Many illegals can be jailed indefinitely / Ashcroft rules that granting bail could threaten national security: Attorney General John Ashcroft says entire groups of illegal immigrants seeking asylum can be locked up indefinitely on national security grounds, if their release on bail might encourage a surge of illegal immigration. Ashcroft's decision, which was signed last Friday and surfaced Thursday, is a significant expansion of government detention authority.
Not remotely surprising, unfortunately.
The fun part is that this does, for the second time, quite explicitly defy Congressional dictates. As previously noted herein, Congress was quite clear that indefinite detention was something that they would not tolerate in Constitutional Evisceration Act I, a.k.a. the USA PATRIOT Act. He requested it, they declined to allow it. He usurped the power by issuing a Justice department directive, just as he has done in this case, and Congress said ... nothing. Absolutely nothing. And now he's done it again.

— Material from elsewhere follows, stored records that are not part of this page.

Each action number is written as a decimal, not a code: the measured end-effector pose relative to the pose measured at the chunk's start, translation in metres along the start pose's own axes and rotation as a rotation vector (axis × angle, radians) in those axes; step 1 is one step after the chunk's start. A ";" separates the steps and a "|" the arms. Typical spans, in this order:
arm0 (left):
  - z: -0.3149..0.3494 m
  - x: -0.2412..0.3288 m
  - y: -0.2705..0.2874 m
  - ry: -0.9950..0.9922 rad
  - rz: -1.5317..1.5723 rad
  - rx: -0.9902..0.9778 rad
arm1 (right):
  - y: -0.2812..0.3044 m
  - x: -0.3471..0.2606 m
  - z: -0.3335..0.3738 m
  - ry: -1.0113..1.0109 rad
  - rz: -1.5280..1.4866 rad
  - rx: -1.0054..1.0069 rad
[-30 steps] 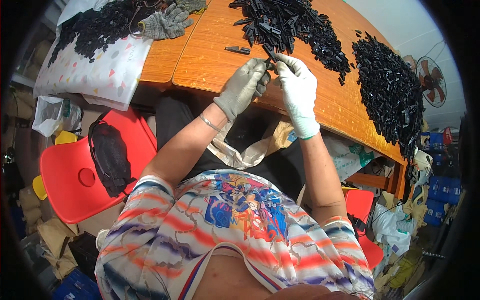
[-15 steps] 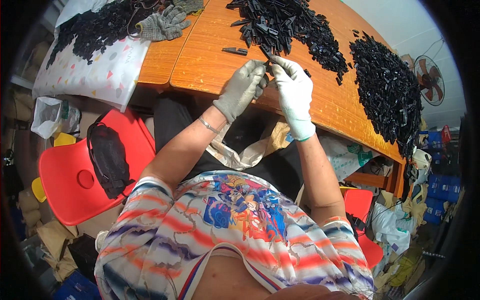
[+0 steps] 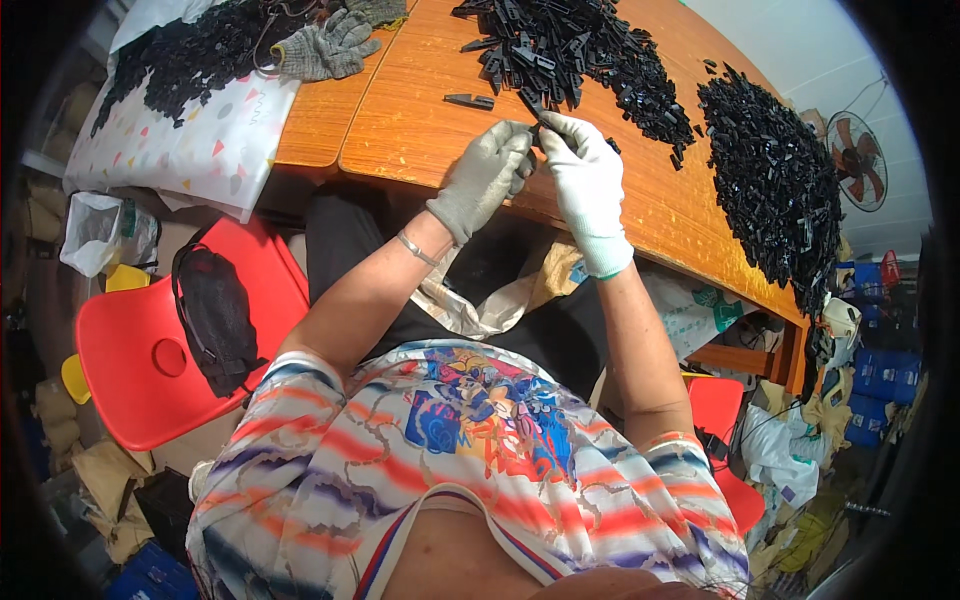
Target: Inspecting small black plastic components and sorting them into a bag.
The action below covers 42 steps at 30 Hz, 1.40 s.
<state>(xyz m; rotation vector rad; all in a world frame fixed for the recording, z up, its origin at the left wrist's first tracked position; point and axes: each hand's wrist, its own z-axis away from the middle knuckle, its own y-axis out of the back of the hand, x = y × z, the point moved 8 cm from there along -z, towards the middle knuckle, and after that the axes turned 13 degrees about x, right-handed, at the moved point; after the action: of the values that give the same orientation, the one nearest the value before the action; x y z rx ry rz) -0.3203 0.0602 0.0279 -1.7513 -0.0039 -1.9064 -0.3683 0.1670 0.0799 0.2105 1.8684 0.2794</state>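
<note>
Table: orange-brown wood, worn along near edge, spans middle to far right (image 3: pixel 400 135).
Red chair: left, near side, clear of table work (image 3: pixel 115 350); black bag on its seat (image 3: pixel 215 320).
Right heap: small black pieces, massed along right part of table (image 3: pixel 770 170); well apart from hands.
Patterned sheet: white with coloured shapes, far left (image 3: pixel 225 150); dark heap on top (image 3: pixel 190 70).
Far heap: longer black pieces, just beyond hands (image 3: pixel 540 50); tangled, neighbours likely drag when one is pulled.
Open sack: below table's near edge, between knees (image 3: pixel 560 275); dropped pieces could fall in.
Fan: far right, beyond right heap, out of the way (image 3: pixel 857 160).
Left hand: grey glove, fingers curled, thumb and forefinger pinching black piece (image 3: pixel 485 170).
Right hand: white glove, fingertips closed on same piece from right (image 3: pixel 590 180).
Grey gloves: far left, lying by dark heap (image 3: pixel 325 50).
Loose piece: left of far heap, lying alone (image 3: pixel 470 101).
Black piece: between both hands' fingertips, over near table edge, mostly hidden (image 3: pixel 538 133); probably light, stiff plastic, smooth, slippery in gloves, thin parts maybe snap; best pinched by both ends.
</note>
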 end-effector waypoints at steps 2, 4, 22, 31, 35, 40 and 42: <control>0.000 0.000 0.002 -0.019 -0.016 0.029 | -0.001 -0.005 0.001 0.039 0.086 -0.004; 0.000 -0.001 0.003 -0.049 -0.051 0.040 | 0.000 -0.028 0.005 0.336 0.481 -0.008; -0.003 0.000 -0.005 0.005 -0.006 0.217 | -0.009 -0.025 0.000 0.509 0.604 -0.032; 0.010 0.007 -0.016 0.026 -0.023 -0.075 | 0.027 0.003 -0.012 -0.056 0.075 -0.003; 0.010 -0.006 0.003 0.087 0.139 -0.070 | 0.021 0.005 0.007 -0.313 -0.228 -0.248; 0.026 -0.005 -0.015 0.133 0.252 -0.144 | 0.012 0.017 0.019 -0.326 -0.284 -0.394; 0.033 -0.009 -0.015 0.154 0.317 -0.167 | 0.004 0.016 0.034 -0.382 -0.431 -0.367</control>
<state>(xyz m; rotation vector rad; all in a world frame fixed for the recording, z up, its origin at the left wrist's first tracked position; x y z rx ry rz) -0.2958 0.0886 0.0300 -1.5915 0.4746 -1.8401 -0.3409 0.1785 0.0565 -0.3645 1.4091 0.2566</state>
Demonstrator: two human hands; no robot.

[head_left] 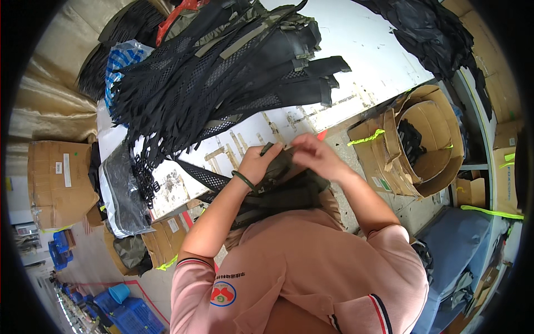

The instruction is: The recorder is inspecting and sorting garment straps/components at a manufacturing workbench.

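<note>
At the far left, brown cardboard boxes stand on the floor, their edges bent by the lens, with blue plastic crates below them, small and partly cut off at the rim. A clear plastic bag hangs over the near edge of the white worktop; its contents are too dark to make out. A large heap of black mesh straps covers the worktop's left half, the pieces tangled so that single ones cannot be told apart. Strips of old tape mark the bare surface near the hands.

The left hand, a dark band on its wrist, has its grip closed on an olive-dark fabric piece held just above the worktop edge, over the lap. The right hand pinches the same piece from above; its fingertips hide the spot they work on. Most of the piece is covered by the pink shirt below.

To the right sits an open cardboard drum, more black fabric beyond.
</note>
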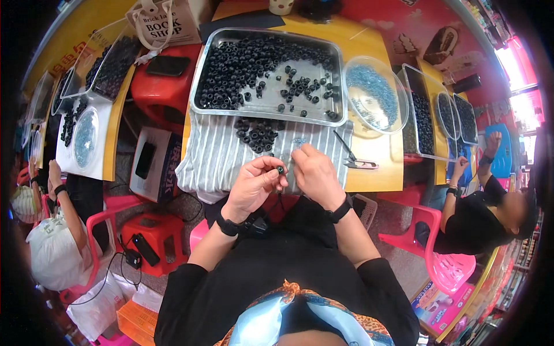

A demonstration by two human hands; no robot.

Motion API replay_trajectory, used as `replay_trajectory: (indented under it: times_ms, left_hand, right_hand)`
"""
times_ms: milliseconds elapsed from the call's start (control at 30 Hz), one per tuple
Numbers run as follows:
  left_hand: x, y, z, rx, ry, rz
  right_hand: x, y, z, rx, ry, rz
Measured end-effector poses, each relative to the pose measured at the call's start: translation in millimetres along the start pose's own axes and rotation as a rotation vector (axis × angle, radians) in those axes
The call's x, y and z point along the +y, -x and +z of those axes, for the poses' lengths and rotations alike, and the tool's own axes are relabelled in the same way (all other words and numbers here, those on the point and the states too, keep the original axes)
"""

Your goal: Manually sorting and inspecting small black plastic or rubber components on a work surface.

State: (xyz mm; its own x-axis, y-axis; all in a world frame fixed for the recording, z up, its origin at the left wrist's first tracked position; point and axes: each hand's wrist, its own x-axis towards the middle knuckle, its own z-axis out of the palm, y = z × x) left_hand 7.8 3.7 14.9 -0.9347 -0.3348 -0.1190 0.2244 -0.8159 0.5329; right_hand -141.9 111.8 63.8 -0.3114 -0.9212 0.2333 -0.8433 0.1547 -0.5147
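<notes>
Where we find the dark bead [280, 170]: pinched at the fingertips of the left hand [253, 183], the nearer one, just left of the right hand [317, 176].
How its hole faces: upward, toward us.
Right grip: fingers curled; we cannot tell whether anything is held.

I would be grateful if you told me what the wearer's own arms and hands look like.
The left hand and right hand are ungloved. A black band circles the left wrist, and another dark band the right. Both forearms are uncovered below short, plain black sleeves.
</notes>
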Motion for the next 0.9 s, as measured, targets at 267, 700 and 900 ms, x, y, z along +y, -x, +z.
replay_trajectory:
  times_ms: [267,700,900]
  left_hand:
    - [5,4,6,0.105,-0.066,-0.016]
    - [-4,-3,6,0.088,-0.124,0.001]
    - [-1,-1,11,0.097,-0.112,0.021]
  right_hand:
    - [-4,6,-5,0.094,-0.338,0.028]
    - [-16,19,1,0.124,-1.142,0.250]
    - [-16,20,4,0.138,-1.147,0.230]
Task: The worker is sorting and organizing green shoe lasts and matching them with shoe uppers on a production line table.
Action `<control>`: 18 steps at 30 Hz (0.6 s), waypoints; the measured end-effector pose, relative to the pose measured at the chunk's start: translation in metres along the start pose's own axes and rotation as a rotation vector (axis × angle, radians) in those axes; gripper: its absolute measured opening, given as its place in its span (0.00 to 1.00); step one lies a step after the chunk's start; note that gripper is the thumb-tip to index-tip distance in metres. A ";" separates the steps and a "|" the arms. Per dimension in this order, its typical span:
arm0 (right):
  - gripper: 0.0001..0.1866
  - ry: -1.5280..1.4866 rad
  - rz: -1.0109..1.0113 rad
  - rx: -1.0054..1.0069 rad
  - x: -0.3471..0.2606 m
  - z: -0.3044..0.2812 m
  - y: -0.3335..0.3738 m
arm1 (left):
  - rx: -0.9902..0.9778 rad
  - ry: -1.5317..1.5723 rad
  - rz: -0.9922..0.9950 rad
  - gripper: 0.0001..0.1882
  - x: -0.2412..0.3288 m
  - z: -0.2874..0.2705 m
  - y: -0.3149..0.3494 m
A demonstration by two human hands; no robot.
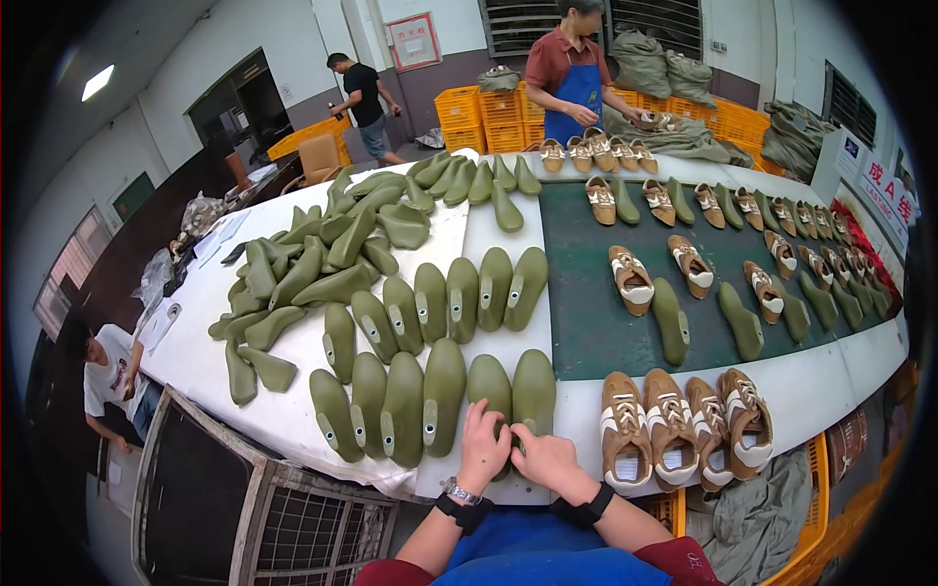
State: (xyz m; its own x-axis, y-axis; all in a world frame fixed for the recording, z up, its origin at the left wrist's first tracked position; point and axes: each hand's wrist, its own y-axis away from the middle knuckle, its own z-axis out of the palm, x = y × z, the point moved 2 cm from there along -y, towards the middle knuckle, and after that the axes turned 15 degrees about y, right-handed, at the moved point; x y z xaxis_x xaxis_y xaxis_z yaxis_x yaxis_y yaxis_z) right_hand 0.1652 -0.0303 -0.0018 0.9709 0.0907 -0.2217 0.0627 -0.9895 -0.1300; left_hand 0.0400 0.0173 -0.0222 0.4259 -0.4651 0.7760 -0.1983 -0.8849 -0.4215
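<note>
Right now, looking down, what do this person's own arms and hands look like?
The left hand and right hand are ungloved. The left wrist carries a silver-coloured watch and a black wristband; the right has a similar black band. Dark red sleeves cover the upper arms, the right one bearing a small pale marking.

Lower centre: bare left hand, silver watch at wrist, and bare right hand close together at near ends of two smooth olive-green foot-shaped lasts. Centre-left: heap of similar lasts; lower right: four brown-and-white lace-up shoes side by side.
</note>
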 end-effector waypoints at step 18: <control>0.16 -0.021 -0.018 -0.027 0.003 0.004 -0.001 | 0.016 0.042 -0.024 0.08 -0.009 -0.001 0.002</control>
State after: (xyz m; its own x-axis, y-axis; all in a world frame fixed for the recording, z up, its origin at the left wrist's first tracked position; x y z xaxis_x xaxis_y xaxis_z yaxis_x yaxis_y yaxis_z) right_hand 0.1670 -0.0284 -0.0063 0.9646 0.1103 -0.2395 0.0865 -0.9904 -0.1076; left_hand 0.0354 0.0196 -0.0296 0.3928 -0.4448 0.8049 -0.1743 -0.8954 -0.4097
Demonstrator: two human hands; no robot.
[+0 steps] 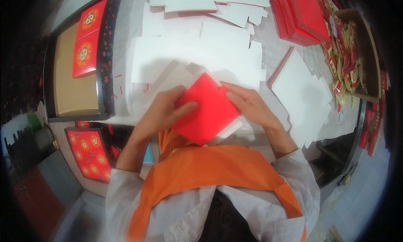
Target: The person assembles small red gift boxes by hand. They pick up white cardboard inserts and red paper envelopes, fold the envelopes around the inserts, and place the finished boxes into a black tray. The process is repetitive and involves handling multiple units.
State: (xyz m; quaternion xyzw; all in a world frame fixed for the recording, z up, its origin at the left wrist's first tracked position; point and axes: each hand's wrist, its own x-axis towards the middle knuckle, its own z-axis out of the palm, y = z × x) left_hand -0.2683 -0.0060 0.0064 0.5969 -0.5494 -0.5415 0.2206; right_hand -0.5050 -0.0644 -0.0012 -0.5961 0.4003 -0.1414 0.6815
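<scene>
A red cardboard box piece (205, 110) with a square face is held in front of my orange apron, one corner pointing away from me. White flaps stick out around its far and right edges, so it looks like a partly folded box. My left hand (168, 110) grips its left side, thumb lying on the red face and the other fingers beneath. At the upper right edge, my right hand (246, 102) holds it with the fingers near a flap; its fingertips are partly hidden. Beyond the hands lie flat white box blanks (197, 47) on the table.
At left stands a black-rimmed tray (75, 95) holding two red patterned boxes (85, 53). Another white blank stack (304, 97) lies at right. Red boxes (300, 17) are piled at the far right, beside a carton (366, 49) of small wrapped packets (346, 53). Lower left is a patterned red tray (89, 152).
</scene>
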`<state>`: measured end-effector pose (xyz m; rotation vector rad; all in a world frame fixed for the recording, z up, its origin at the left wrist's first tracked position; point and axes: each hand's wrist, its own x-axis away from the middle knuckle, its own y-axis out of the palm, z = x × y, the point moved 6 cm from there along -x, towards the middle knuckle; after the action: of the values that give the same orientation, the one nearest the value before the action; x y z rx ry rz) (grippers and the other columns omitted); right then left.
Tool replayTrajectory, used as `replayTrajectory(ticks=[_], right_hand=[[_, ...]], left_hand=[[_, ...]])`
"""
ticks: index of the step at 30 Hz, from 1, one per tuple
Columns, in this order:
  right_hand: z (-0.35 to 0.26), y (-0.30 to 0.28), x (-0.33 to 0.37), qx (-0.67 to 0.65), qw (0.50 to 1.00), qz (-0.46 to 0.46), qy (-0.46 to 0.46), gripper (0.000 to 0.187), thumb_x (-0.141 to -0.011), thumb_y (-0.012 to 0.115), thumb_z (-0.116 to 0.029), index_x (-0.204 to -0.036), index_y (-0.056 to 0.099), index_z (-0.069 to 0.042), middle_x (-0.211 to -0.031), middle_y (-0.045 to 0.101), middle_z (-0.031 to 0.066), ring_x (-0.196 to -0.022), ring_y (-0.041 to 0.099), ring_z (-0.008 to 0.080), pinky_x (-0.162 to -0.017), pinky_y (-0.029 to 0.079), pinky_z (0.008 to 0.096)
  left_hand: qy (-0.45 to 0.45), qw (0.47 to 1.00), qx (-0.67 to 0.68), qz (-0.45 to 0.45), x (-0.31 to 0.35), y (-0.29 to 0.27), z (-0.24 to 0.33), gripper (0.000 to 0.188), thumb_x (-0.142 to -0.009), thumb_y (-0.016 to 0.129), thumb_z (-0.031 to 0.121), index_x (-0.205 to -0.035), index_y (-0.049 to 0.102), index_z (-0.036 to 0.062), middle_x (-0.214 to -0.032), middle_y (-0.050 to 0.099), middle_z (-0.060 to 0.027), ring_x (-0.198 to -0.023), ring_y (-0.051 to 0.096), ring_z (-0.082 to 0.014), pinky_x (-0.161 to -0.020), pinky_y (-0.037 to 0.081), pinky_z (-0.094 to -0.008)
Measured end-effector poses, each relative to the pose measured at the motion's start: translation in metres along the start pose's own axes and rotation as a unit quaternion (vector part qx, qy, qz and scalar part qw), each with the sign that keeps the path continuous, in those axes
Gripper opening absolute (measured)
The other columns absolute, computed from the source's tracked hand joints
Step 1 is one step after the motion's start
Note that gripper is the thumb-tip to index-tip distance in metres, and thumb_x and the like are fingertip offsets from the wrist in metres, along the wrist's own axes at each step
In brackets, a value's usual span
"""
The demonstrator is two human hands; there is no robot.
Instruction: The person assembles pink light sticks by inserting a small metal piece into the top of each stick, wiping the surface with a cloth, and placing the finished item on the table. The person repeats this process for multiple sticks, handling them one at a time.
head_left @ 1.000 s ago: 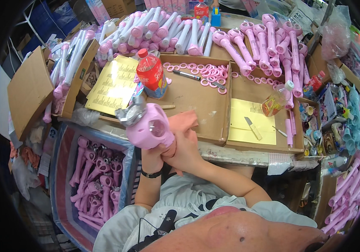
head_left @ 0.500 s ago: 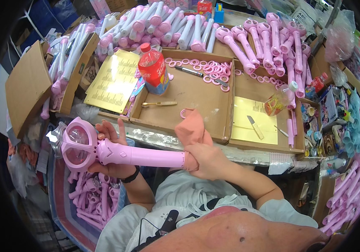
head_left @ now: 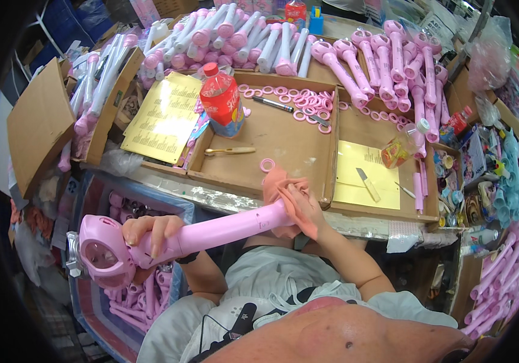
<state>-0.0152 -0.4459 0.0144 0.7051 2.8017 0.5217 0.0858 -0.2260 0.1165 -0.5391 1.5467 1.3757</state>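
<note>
A pink toy wand [head_left: 229, 233] with a round, windowed head and a silver tip lies slantwise across my lap, its head at the left and lower than its other end. My left hand [head_left: 150, 237] is closed round the handle just beside the head. At the right end, my right hand [head_left: 303, 209] presses an orange cloth [head_left: 280, 184] round the wand's end. The cloth hides that end and some of the fingers. Just beyond the cloth lies a single pink ring [head_left: 267, 164] in the cardboard tray [head_left: 283, 136].
A red-labelled bottle [head_left: 220, 100], a wooden-handled brush [head_left: 230, 150], a marker [head_left: 273, 103] and pink rings [head_left: 311, 103] occupy the tray. A utility knife [head_left: 368, 184] rests on yellow paper [head_left: 356, 157]. Wand piles [head_left: 386, 66] stand behind; a lined bin [head_left: 141, 302] of pink parts is below left.
The wand has rolled, showing another side, and its head end has dropped. My left hand now grips from above. The right hand and cloth have shifted slightly right and away from me.
</note>
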Motion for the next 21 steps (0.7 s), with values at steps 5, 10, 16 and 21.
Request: replayTrajectory(ticks=[5,10,16,21], right_hand=[[0.020,0.008,0.000,0.101,0.974,-0.179,0.092,0.028,-0.097,0.044,-0.023,-0.100,0.056,0.002,-0.091,0.053,0.0024,-0.085,0.051,0.0094,-0.074,0.041,0.0202],[-0.025,-0.039,-0.032,0.360,0.930,-0.020,-0.079,0.026,-0.095,0.046,-0.025,-0.102,0.056,-0.002,-0.089,0.055,0.0028,-0.081,0.052,0.0110,-0.072,0.043,0.0249],[-0.110,-0.042,-0.054,0.517,0.704,0.324,-0.364,0.033,-0.095,0.045,-0.025,-0.087,0.059,0.003,-0.075,0.058,0.0074,-0.066,0.054,0.0174,-0.059,0.045,0.0276],[-0.113,-0.004,-0.081,0.201,0.880,0.136,-0.408,0.030,-0.094,0.049,-0.023,-0.093,0.057,0.005,-0.076,0.059,0.0073,-0.064,0.054,0.0171,-0.059,0.045,0.0270]], left_hand=[[0.053,0.997,0.009,-0.047,-0.004,0.016,0.013,0.011,-0.083,0.058,0.012,-0.092,0.054,0.0076,-0.096,0.064,-0.0065,-0.061,0.065,-0.0199,-0.058,0.049,-0.0298],[-0.062,0.973,0.033,-0.221,-0.005,0.026,0.029,0.018,-0.083,0.059,0.014,-0.093,0.054,0.0003,-0.085,0.064,-0.0177,-0.059,0.065,-0.0257,-0.054,0.051,-0.0335],[-0.234,0.917,-0.172,-0.274,0.045,0.039,0.022,0.032,-0.080,0.065,0.018,-0.100,0.053,-0.0025,-0.085,0.063,-0.0193,-0.060,0.064,-0.0266,-0.052,0.051,-0.0331],[-0.263,0.909,-0.312,-0.082,0.068,0.022,-0.012,0.034,-0.079,0.066,0.020,-0.101,0.053,-0.0027,-0.086,0.063,-0.0193,-0.060,0.064,-0.0262,-0.052,0.051,-0.0329]])
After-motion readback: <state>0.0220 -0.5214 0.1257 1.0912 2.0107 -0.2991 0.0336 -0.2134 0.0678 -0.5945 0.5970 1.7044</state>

The interesting thing is that this particular finding is both very targeted and very broad. It's aimed specifically at Haiti, but can be used generally.
One wonders, now that we are apparently past the immediate crisis -- well, after nearly two years, one would hope -- now that we are apparently done with most of the direct combat in Iraq ... one wonders if Congress will decide that, yes, it does have certain powers, and one of those powers is that of oversight of executive agencies. And said power includes dictating to executive agencies that blatantly violating the Constitution and ignoring Congressional directives is perhaps not how our government's official advocates of Constitutional law are supposed to behave.
One rather doubts that they'll get around to that any time soon, however.
Posted by iain at April 25, 2003 12:55 PMComments
It is obvious to any impartial observer that John Ashcroft represents the greatest threat to the Constitution since the Civil War. I really wonder if he has ever read it.